● **Work task**
In the listing below, find each line holding "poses" and copy it.

START Dataset section

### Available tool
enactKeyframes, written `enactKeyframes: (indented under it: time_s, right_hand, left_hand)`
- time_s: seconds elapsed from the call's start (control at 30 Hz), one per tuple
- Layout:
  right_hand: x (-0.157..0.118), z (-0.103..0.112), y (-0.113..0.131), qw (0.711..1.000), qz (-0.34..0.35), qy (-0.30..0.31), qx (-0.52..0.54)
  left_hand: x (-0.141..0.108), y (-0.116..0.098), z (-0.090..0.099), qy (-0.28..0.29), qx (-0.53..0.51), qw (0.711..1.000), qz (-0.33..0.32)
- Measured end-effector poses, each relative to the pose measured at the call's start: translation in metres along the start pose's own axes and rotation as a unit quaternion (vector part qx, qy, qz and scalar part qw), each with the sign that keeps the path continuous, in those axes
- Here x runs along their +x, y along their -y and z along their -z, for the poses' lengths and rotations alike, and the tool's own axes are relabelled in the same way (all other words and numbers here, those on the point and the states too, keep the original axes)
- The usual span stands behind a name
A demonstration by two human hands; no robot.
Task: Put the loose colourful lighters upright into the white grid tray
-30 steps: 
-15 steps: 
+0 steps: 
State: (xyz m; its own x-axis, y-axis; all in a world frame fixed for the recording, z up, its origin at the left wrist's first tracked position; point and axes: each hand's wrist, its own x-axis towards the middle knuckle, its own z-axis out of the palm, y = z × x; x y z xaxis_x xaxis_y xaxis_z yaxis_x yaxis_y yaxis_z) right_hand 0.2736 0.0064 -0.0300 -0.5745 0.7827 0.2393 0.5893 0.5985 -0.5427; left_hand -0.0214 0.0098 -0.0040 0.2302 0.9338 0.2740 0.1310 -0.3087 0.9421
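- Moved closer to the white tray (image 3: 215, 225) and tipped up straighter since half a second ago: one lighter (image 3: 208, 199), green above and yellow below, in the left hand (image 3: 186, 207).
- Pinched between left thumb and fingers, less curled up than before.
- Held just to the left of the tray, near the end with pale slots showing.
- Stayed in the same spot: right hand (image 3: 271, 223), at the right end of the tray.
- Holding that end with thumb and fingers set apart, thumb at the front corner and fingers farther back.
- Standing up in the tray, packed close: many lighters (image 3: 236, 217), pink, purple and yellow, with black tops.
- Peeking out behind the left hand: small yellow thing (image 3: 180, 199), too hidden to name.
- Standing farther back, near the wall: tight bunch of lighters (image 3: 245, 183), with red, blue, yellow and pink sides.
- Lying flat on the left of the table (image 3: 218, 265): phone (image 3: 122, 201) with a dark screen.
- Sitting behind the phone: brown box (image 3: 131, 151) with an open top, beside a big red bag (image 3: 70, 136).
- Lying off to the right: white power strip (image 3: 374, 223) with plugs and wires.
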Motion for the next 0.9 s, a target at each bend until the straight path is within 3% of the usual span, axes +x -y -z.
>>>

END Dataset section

● **Response**
- Measured end-effector poses, each relative to the pose measured at the call's start: translation in metres along the start pose's own axes and rotation as a unit quaternion (vector part qx, qy, qz and scalar part qw), each with the sign that keeps the path continuous, in those axes
- Here x runs along their +x, y along their -y and z along their -z, for the poses' lengths and rotations alike, and the tool's own axes are relabelled in the same way (all other words and numbers here, those on the point and the states too, keep the original axes)

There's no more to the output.